Distribute Denial of Service: IoT Increases Attack Strength
December 17, 2018 •Network Solutions
Distributed Denial of Service or DDoS, is a fairly easy attack to perpetrate. The basic gist is that a DDoS attack is a continued stream of requests directed at a certain domain. The goal being to lock up the request server and make the server request impossible to actual users. This attack can come in many forms and is becoming more prevalent with the over (stat about IoT) devices being added to the internet every year.
How does a DDoS attack work?
It works, typically, through a bad actor controlling what is called a “botnet”. This botnet is a string of infected devices that can be triggered by the bad actor at any time. This infection comes in the form of malware that can be installed through phishing attacks or other forms of digital bad habits. Once your device is infected with this malware, it is subject to the ruling of its overlord (aka the bad guy). Once the bad actor has selected a target, the botnet is directed to request that IP address hundred of times a second. This is known as a blitzkrieg-style attack. The requests overwhelm the server, essentially plugging all of its ports and not allowing normal traffic to come through.
In recent months we saw the largest DDoS attack on Github, the world’s largest software development platform, which peaked at 1.35Tbps. That speed and veracity of attack indicated a large botnet attack directed at this service. Most companies have internet infrastructure capable of handling 10 to 30 Gbps. To put that in perspective, in 2009 there was a worm called MyDoom which targeted government, financial, and business sites. This attack peaked at 13Gbps, nearing the top range of most companies’ internet infrastructure limits. That’s in 2009. Today, 13Gbps is on the low-end of attack speeds which means that it’s only going to get harder to stay online through one of these attacks.
Internet of Things Speeds Everything Up
We can attribute much of the increase in attack volume to IoT and their unsecured nature. Devices like your Amazon Echo, wireless lights, and even cars can be utilized for DDoS attacks. IoT devices are not inherently secured. Security has to be at the forefront of the developers mind and that isn’t the case right now. As these attacks become more prolific, IoT security will be a priority but right now the market is in the mindset of just creating these devices with security as an afterthought.
These IoT botnets are being used to inflict massive amounts of damage. In late 2016, an almost internet-crashing botnet attacked called Mirai was executed. This attack targeted CCTV cameras and internet routers through a simple vulnerability discovered by some kids. This attack made much of the internet inaccessible on the U.S. east coast and demonstrated the power that these IoT botnets have. There is currently one massive botnet called “Reaper” that has infected over a million devices so far and is responsible for a DDoS attack on the financial sector in the Netherlands. This attack was weak in comparison to other attacks’ traffic volumes, only reaching 30Gbps, but through the attack researchers found that it’s not bound to static, pre-programmed targets. It’s able to be dynamically updated with new targets. This gives us a glimpse into the future of these attacks.
What’s my best defense?
The biggest asset you can have in your arsenal is the ability to recognize a DDoS attack early. Being able to recognize the attack gives you the time to contact your ISP because if it’s affecting you then it’s most likely affecting them too. The first plan of action to try and have them re-route the traffic away from your network. If there is a large botnet targeted at a single connection – your best course of action is to have the ISP redirect the traffic so your network is free to respond to legitimate requests.

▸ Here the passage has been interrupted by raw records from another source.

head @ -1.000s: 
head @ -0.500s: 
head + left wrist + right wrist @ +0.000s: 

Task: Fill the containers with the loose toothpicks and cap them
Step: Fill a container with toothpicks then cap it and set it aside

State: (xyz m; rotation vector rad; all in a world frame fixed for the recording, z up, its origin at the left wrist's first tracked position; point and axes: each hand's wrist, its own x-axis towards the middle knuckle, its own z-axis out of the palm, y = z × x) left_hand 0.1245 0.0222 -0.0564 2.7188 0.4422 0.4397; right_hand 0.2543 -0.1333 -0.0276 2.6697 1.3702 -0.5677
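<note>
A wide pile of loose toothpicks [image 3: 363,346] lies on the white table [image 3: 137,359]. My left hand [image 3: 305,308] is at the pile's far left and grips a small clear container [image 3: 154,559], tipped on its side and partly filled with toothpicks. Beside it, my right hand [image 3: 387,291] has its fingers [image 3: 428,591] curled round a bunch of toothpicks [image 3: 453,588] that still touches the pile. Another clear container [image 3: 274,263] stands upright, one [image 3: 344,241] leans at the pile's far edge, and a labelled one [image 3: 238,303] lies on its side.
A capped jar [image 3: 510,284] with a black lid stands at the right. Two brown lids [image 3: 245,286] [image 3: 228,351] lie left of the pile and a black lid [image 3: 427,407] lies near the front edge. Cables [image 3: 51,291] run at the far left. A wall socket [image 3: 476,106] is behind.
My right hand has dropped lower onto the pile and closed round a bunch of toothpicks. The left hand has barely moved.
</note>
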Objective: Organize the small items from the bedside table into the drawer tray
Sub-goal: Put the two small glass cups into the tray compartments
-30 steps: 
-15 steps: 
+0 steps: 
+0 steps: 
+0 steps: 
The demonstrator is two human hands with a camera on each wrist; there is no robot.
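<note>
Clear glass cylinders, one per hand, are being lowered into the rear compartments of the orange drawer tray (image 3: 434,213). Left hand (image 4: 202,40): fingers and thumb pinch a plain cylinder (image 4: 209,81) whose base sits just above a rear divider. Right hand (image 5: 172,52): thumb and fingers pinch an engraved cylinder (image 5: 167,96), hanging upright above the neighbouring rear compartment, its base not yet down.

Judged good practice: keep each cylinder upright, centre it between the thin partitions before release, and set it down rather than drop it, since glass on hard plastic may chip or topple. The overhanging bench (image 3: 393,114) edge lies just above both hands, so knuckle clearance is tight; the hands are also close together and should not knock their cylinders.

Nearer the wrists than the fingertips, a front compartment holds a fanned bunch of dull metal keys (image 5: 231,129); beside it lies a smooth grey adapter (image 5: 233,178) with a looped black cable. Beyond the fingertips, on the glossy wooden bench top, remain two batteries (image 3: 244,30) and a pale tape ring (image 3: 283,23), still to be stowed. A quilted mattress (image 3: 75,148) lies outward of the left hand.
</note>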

Another preemptive tactic you can deploy is traffic monitoring software in your data center. Having visibility into your everyday traffic will give you a good barometer for what’s normal. This will give you an early indication that it’s not just a normal spike in traffic but an attack. DNA Center is one of those technologies that analyzes normal traffic and will recognize abnormal traffic in time for you to take appropriate action and redirect the attack.